## How to complete this task:
Would you return the complete listing below word for word?

## Dataset content:
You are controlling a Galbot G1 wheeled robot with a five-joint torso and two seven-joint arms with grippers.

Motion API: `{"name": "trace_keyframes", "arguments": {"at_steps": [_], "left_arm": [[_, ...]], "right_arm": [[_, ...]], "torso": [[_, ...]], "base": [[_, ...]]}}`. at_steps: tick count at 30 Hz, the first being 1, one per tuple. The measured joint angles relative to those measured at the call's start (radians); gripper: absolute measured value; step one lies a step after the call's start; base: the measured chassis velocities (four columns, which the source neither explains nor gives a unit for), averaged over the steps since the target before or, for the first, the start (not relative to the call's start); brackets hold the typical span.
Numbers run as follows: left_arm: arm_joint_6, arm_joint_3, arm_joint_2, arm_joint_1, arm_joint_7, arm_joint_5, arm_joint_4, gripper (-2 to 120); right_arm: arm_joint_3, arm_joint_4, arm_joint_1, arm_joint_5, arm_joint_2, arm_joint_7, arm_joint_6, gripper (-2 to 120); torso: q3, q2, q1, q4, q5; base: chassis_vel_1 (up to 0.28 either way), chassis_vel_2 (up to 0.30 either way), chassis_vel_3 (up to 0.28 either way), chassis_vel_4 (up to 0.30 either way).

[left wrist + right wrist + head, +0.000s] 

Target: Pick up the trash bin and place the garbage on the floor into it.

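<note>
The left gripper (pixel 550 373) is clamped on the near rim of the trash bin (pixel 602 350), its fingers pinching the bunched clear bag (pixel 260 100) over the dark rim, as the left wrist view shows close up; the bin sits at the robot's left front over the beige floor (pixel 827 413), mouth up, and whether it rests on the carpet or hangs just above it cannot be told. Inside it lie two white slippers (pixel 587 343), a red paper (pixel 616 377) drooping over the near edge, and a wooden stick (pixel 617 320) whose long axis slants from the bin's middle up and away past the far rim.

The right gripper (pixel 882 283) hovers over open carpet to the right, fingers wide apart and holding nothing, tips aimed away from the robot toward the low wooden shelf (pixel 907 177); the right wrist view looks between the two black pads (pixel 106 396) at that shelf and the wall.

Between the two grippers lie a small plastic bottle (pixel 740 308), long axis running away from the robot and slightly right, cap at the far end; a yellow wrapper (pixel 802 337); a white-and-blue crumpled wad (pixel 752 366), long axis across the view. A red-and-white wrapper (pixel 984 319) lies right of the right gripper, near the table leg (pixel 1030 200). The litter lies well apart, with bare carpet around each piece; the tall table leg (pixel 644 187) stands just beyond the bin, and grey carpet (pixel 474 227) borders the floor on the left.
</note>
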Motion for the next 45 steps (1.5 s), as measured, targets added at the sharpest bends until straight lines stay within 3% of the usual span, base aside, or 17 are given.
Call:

## Reply to the task:
You are controlling a Galbot G1 wheeled robot with a five-joint torso and two seven-joint arms with grippers.

Motion API: `{"name": "trace_keyframes", "arguments": {"at_steps": [_], "left_arm": [[_, ...]], "right_arm": [[_, ...]], "torso": [[_, ...]], "base": [[_, ...]]}}`. at_steps: tick count at 30 Hz, the first being 1, one per tuple. The measured joint angles relative to those measured at the call's start (radians); gripper: absolute measured value; step one lies a step after the call's start; base: the measured chassis velocities (four columns, which the source neither explains nor gives a unit for), averaged over the steps since the target before or, for the first, the start (not relative to the call's start); brackets hold the typical span.
Numbers run as follows: left_arm: arm_joint_6, arm_joint_3, arm_joint_2, arm_joint_1, arm_joint_7, arm_joint_5, arm_joint_4, gripper (-2 to 120); right_arm: arm_joint_3, arm_joint_4, arm_joint_1, arm_joint_5, arm_joint_2, arm_joint_7, arm_joint_6, gripper (-2 to 120); torso: q3, q2, q1, q4, q5; base: chassis_vel_1 (up to 0.28 either way), chassis_vel_2 (up to 0.30 either way), chassis_vel_3 (up to 0.28 either way), chassis_vel_4 (up to 0.30 either way).

[left wrist + right wrist + head, +0.000s] 

Target: Pick up the trash bin and place the garbage on the floor into it.

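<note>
The left gripper (pixel 550 373) is clamped on the near rim of the trash bin (pixel 602 350), its fingers pinching the bunched clear bag (pixel 260 100) over the dark rim, as the left wrist view shows close up; the bin sits at the robot's left front over the beige floor (pixel 827 413), mouth up, and whether it rests on the carpet or hangs just above it cannot be told. Inside it lie two white slippers (pixel 587 343), a red paper (pixel 616 377) drooping over the near edge, and a wooden stick (pixel 617 320) whose long axis slants from the bin's middle up and away past the far rim.

The right gripper (pixel 882 283) hovers over open carpet to the right, fingers wide apart and holding nothing, tips aimed away from the robot toward the low wooden shelf (pixel 907 177); the right wrist view looks between the two black pads (pixel 106 396) at that shelf and the wall.

Between the two grippers lie a small plastic bottle (pixel 740 308), long axis running away from the robot and slightly right, cap at the far end; a yellow wrapper (pixel 802 337); a white-and-blue crumpled wad (pixel 752 366), long axis across the view. A red-and-white wrapper (pixel 984 319) lies right of the right gripper, near the table leg (pixel 1030 200). The litter lies well apart, with bare carpet around each piece; the tall table leg (pixel 644 187) stands just beyond the bin, and grey carpet (pixel 474 227) borders the floor on the left.
</note>
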Motion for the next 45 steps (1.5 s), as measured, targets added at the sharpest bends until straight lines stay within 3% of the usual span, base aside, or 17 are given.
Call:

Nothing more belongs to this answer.